Re: Regression: 4.5-rc1 (bisect: hugetlb: make mm and fs code explicitly non-modular vs CONFIG_TIMER_STATS)
From: Paul Gortmaker
Date: Thu Jan 28 2016 - 18:02:36 EST
[Re: Regression: 4.5-rc1 (bisect: hugetlb: make mm and fs code explicitly non-modular vs CONFIG_TIMER_STATS)] On 28/01/2016 (Thu 14:18) Mike Kravetz wrote:
> On 01/28/2016 07:05 AM, Mike Kravetz wrote:
> > On 01/28/2016 06:37 AM, Paul Gortmaker wrote:
> >> [Re: Regression: 4.5-rc1 (bisect: hugetlb: make mm and fs code explicitly non-modular vs CONFIG_TIMER_STATS)] On 28/01/2016 (Thu 10:48) Christian Borntraeger wrote:
> >>
> >>> On 01/28/2016 10:40 AM, Hillf Danton wrote:
> >>>>>
> >>>>> Paul,
> >>>>>
> >>>>> the commit 3e89e1c5ea842 ("hugetlb: make mm and fs code explicitly non-modular")
> >>>>> triggers belows warning/oops, if CONFIG_TIMER_STATS is set.
> >>>>>
> >>>>> Looking at the patch the only "real" change is the init_call,
> >>>>> and indeed
> >>>>> --- a/mm/hugetlb.c
> >>>>> +++ b/mm/hugetlb.c
> >>>>> @@ -2653,7 +2653,7 @@ static int __init hugetlb_init(void)

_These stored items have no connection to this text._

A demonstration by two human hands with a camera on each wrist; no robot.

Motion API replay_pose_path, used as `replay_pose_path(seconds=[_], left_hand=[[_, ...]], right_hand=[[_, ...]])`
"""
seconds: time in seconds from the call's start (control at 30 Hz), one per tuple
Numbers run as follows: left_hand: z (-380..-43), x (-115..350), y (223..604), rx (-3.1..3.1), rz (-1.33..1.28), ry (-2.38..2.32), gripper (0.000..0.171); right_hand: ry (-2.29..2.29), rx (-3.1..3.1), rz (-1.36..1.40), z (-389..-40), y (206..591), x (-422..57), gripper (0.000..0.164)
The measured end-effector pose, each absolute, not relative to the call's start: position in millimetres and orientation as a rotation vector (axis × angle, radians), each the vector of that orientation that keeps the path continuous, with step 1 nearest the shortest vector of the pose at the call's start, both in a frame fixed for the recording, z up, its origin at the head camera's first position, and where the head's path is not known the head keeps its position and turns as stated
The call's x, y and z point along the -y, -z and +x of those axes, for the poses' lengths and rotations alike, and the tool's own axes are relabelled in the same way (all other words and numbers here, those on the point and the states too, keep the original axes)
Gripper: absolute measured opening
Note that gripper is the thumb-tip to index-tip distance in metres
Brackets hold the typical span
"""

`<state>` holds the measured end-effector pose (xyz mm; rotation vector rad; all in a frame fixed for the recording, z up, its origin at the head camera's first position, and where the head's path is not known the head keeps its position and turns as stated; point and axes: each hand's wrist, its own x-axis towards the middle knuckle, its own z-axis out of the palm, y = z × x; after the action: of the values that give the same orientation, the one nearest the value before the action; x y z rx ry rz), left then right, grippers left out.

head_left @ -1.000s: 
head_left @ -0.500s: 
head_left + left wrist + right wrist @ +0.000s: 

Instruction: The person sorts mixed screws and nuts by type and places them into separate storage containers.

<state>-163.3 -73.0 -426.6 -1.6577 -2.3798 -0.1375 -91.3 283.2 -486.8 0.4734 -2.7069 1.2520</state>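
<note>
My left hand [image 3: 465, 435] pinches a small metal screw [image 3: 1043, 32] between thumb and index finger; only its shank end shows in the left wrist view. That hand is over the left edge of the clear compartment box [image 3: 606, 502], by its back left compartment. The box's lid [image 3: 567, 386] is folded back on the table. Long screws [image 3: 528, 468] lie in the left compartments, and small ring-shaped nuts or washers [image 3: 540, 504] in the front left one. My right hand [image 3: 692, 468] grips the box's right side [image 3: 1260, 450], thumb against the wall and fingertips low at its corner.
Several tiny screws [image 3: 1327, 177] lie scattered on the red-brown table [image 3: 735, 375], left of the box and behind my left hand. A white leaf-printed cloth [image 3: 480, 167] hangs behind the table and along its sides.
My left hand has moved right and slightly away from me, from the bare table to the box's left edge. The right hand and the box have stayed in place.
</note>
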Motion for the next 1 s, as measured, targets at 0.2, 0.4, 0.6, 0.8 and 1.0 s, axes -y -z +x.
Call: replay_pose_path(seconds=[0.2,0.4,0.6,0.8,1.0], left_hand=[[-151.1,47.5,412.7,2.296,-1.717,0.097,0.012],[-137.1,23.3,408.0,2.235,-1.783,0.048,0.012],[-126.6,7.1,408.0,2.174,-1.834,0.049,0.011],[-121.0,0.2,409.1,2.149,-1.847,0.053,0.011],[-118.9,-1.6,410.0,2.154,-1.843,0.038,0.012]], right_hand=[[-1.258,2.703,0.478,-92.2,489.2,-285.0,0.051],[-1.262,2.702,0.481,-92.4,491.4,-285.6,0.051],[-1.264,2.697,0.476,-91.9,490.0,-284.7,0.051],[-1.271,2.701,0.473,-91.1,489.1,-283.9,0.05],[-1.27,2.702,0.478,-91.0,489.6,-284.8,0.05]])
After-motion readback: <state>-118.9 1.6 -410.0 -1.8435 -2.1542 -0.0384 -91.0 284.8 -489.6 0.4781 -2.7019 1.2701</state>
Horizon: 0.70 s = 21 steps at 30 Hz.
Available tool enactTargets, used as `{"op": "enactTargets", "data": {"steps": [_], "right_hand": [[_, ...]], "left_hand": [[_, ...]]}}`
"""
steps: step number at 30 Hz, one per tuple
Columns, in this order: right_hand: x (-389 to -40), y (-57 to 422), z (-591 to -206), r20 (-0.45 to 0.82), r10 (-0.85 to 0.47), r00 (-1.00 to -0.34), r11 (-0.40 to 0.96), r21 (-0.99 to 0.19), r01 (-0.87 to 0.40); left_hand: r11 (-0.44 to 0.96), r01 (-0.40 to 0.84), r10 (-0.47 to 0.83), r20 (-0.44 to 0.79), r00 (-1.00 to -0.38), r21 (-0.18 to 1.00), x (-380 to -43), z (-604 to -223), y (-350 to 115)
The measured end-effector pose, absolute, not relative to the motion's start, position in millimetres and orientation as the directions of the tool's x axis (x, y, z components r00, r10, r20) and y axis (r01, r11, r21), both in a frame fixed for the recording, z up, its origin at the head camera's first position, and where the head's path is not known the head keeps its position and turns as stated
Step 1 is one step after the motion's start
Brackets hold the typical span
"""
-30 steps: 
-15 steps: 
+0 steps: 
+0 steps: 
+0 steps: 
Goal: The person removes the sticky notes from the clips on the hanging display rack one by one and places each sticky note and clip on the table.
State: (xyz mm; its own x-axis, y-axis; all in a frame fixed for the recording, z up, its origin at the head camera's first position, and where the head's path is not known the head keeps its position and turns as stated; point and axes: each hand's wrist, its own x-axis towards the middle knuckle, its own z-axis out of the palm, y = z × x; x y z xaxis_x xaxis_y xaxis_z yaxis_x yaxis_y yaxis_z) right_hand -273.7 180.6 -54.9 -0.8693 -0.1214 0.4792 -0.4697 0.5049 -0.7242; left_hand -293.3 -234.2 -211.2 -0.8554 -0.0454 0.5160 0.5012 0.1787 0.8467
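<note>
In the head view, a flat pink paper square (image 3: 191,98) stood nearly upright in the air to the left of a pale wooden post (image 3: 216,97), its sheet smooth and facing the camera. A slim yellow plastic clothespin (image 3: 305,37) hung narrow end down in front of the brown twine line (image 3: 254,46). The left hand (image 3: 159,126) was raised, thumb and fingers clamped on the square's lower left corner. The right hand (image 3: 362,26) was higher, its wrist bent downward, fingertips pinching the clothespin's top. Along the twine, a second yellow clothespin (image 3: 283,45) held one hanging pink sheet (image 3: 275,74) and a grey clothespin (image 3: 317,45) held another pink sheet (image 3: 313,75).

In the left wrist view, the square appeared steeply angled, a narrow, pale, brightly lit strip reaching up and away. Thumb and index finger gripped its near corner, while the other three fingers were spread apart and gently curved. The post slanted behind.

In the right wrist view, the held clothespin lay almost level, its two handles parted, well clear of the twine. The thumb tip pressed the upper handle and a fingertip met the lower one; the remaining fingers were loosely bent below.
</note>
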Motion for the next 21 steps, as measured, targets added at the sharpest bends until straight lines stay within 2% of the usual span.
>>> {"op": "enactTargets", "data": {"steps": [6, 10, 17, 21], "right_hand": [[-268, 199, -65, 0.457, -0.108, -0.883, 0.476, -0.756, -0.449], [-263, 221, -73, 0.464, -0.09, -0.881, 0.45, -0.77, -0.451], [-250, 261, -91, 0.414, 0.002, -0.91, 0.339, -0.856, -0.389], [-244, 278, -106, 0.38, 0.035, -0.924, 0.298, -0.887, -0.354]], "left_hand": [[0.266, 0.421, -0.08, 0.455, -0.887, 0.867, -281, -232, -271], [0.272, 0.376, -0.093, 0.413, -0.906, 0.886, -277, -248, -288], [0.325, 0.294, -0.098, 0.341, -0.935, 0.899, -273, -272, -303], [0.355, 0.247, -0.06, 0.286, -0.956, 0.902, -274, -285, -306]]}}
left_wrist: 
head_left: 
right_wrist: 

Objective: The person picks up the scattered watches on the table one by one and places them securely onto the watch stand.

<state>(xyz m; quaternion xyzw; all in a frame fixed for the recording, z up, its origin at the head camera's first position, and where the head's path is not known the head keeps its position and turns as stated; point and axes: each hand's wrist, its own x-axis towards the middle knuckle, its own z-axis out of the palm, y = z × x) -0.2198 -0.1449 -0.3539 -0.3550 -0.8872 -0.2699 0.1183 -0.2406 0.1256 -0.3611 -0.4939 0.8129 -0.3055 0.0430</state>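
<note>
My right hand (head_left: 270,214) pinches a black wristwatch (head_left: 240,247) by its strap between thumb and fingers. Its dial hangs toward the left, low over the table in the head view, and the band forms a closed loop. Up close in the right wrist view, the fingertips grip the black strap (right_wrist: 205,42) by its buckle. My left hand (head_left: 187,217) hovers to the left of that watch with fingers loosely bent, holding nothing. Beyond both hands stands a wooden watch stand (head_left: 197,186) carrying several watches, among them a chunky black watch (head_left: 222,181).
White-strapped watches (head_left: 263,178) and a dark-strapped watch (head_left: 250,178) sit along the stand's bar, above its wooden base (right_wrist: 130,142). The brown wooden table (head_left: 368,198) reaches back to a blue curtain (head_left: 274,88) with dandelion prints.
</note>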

> >>>>> mutex_init(&hugetlb_fault_mutex_table[i]);
> >>>>> return 0;
> >>>>> }
> >>>>> -subsys_initcall(hugetlb_init);
> >>>>> +device_initcall(hugetlb_init);
> >>>>>
> >>>>> /* Should be called on processing a hugepagesz=... option */
> >>>>> void __init hugetlb_add_hstate(unsigned int order)
> >>>>>
> >>>>> makes the problem go away.
> >>>>
> >>>> Helps more if a patch is delivered.
> >>>
> >>> The problem is that the original change was intentional. So I do not not
> >>> what the right fix is.
> >>
> >> Thanks for the report ; let me see if I can work out what TIMER_STATS
> >> is doing to cause this sometime today.
> >>
> >
> > Hmmm? CONFIG_TIMER_STATS is set in my config and I am not seeing the
> > issue. Not sure, but it looks like Christian is building/running on
> > s390. This 'might' be a contributing factor.
>
> I do not see how CONFIG_TIMER_STATS contributes to this issue. However,
I looked at all the TIMER_STATS ifdef blocks and was also thinking the
same thing. If it did toggle the problem then it was a red herring.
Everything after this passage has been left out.